* [WORK TASK]: Please repeat exactly the lines below from the one containing "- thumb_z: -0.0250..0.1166" down to the one containing "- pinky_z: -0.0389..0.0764", both included, and nothing else.

* [DATA SECTION]:
- Opening Delimiter -

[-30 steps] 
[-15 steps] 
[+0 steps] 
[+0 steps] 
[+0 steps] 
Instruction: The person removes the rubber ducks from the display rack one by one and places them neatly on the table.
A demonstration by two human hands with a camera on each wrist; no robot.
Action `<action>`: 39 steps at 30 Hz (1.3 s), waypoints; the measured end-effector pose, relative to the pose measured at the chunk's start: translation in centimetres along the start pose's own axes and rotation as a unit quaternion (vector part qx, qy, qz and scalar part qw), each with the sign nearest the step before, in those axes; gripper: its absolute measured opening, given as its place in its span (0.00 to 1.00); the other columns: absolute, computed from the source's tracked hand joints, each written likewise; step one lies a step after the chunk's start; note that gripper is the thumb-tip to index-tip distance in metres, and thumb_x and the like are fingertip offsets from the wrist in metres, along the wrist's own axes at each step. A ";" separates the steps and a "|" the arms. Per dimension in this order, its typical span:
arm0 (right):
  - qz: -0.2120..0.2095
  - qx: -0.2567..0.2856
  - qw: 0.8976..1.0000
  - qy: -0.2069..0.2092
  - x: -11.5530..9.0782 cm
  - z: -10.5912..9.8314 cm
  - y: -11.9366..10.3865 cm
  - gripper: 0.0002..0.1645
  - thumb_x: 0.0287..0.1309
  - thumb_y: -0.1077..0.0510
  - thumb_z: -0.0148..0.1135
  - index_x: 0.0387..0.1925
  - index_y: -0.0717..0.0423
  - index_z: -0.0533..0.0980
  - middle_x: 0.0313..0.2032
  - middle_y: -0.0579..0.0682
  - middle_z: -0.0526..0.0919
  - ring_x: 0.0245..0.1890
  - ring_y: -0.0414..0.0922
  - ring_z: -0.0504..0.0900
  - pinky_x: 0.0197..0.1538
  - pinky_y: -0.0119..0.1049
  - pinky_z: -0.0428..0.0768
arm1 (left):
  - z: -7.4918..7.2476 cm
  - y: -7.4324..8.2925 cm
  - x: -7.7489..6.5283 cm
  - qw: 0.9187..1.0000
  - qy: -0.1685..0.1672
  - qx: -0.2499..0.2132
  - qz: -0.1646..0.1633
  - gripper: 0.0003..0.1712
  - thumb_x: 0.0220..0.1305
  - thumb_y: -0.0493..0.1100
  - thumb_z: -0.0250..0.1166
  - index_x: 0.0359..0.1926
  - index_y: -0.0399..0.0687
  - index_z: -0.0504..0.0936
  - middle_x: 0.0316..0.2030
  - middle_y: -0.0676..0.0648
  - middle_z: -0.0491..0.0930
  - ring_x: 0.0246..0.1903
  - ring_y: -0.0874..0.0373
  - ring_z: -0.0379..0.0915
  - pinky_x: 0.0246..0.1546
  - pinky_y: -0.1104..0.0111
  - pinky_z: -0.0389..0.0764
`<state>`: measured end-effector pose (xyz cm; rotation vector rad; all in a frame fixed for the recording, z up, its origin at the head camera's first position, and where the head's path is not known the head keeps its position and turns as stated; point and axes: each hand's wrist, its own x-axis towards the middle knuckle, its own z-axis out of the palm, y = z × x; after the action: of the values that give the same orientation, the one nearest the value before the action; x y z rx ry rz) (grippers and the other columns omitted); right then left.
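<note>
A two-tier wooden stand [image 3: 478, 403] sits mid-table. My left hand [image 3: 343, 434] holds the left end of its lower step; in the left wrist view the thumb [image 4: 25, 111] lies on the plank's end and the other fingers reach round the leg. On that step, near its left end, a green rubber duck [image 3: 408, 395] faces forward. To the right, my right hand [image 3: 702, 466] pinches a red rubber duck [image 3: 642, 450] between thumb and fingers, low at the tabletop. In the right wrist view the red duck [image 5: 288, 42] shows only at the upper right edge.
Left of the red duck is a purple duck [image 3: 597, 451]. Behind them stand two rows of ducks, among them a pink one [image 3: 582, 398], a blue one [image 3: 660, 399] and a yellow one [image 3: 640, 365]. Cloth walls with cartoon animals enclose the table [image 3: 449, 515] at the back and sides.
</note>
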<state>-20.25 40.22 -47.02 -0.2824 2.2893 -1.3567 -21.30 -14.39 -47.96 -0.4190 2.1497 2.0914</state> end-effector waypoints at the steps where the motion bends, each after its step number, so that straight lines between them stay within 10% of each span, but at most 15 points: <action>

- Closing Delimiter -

* [FINAL ANSWER]:
  - thumb_z: -0.0250..0.1166
  - index_x: 0.0359..0.1926
  - index_y: -0.0399..0.0687
  - index_z: -0.0504..0.0936
  - middle_x: 0.0316..0.2030
  - middle_y: -0.0676..0.0648
  - middle_z: -0.0491..0.0930
  - ring_x: 0.0246..0.1903
  - ring_y: -0.0874..0.0373
  - ring_z: -0.0379..0.0915
  - pinky_x: 0.0246..0.1546
  - pinky_y: -0.1104..0.0111
  - pinky_z: -0.0389..0.0764

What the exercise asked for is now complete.